*Problem:*
Repeat the listing exactly. Pictures stay out of your copy.

*Available data:*

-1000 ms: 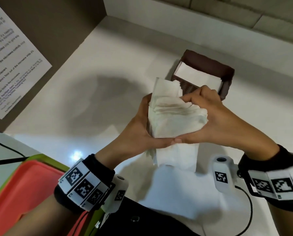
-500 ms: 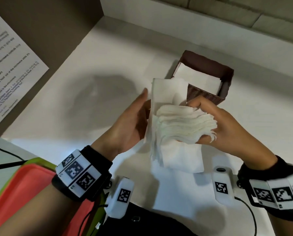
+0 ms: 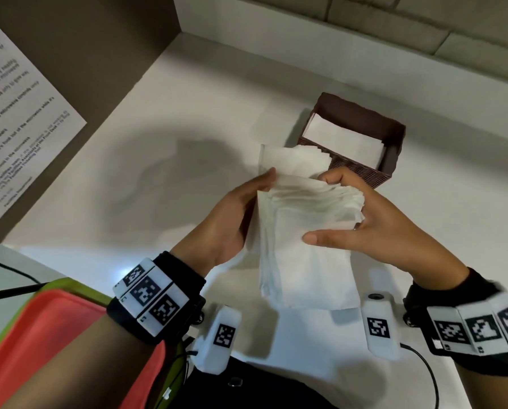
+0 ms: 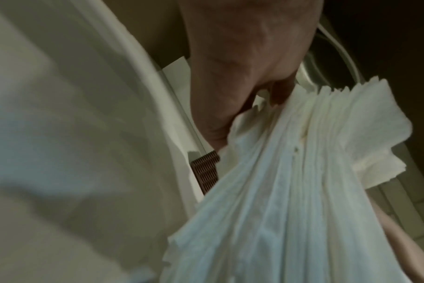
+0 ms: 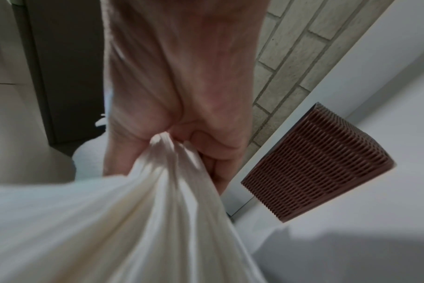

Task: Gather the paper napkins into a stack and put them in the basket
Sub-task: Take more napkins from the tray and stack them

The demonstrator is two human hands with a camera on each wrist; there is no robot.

*Answer for this exercise:*
-1000 ms: 
-500 ms: 
+0 ms: 
+0 ms: 
+0 ms: 

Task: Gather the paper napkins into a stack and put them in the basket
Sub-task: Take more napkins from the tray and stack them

The demonstrator is two human hands with a camera on each wrist; there is no robot.

No more output will be produced.